The owner of the Florida Panthers who was President Trump’s former nominee for Secretary of the Army broke New York’s rent stabilization laws at his Brooklyn Heights building, a lawsuit alleges.
Tenants in Vincent Viola’s building at 2 Pierrepont Street are suing the ownership entity — 2 Pierrepont Street LLC — for providing them with free-market leases instead of rent-stabilized leases when they moved in. Viola, the billionaire founder of Virtu Financial, bought the 12-story, 39-unit rental property from Brooklyn Law School in 2015 for $35 million.
Mid-Hudson Associates sold the building to Brooklyn Law School in 1985 to use as student housing, temporarily exempting it from New York’s rent stabilization laws, according to the complaint filed in New York State Supreme Court. However, once Viola purchased the property and began renting out units in early 2019, this temporary exemption ended, meaning the building’s tenants are entitled to rent-stabilized leases, according to the lawsuit.

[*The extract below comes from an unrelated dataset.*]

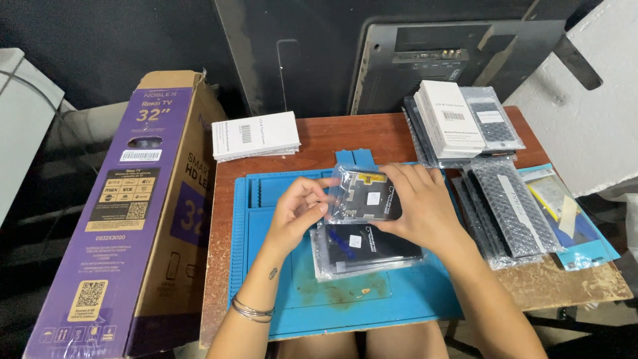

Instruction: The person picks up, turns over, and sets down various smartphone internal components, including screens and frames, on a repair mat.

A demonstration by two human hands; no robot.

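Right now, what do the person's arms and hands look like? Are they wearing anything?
Both arms are bare, with no sleeves and no gloves. The left hand has thin silver bangles around its wrist and a small dark tattoo on the forearm just above them. The right hand shows no ring, watch or bracelet. The fingers on both hands are bare, with short, unpainted nails.

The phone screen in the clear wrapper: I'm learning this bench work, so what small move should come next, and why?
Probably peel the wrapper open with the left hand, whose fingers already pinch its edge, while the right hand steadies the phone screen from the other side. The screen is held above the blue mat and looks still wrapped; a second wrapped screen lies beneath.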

The complaint alleges that tenants have been charged for “far in excess of the legal rent,” and a total of nine have signed onto the complaint so far. The suit asks the court to stop the landlord from violating New York’s rent stabilization laws and award financial relief to the tenants.
Lucas Ferrara, a partner at Newman Ferrara and adjunct professor at New York Law School, is representing the tenants.

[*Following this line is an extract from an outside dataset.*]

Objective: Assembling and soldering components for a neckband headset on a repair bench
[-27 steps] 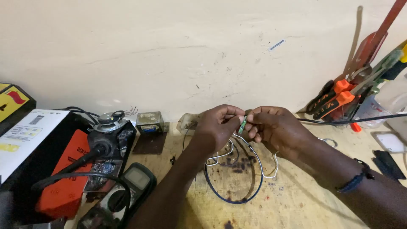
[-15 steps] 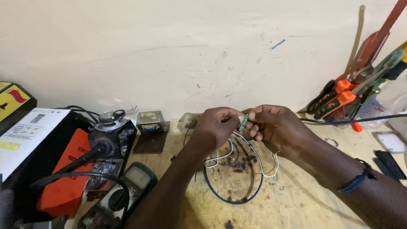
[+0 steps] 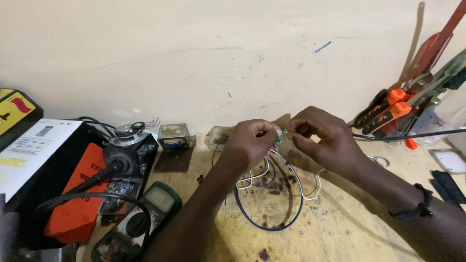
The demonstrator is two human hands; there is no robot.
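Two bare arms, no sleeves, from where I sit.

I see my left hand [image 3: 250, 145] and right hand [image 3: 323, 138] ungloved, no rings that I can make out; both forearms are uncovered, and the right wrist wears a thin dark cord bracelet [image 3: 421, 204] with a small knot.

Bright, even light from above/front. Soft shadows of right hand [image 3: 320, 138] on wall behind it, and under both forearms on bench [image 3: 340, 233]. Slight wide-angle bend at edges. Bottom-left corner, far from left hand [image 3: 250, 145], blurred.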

“As far as we’re concerned, this landlord is skating on thin ice,” he said. “When a temporary exemption ends, a building is required to be returned to rent stabilization. Yet, for some reason, Mr. Viola opted to disregard the law and, in an apparent power play, illegally deregulated the units.”
“We look forward to facing off in court,” he continued, “and are pretty certain that the judge will be sending this particular player to the penalty box.”
Representatives for Viola and 2 Pierrepont couldn’t be immediately reached for comment.
There are currently two active listings at 2 Pierrepont for one-bedroom apartments asking $3,985 and $3,775 per month, and previous units have rented for between $2,675 for a studio and $15,950 for a three-bedroom, according to StreetEasy.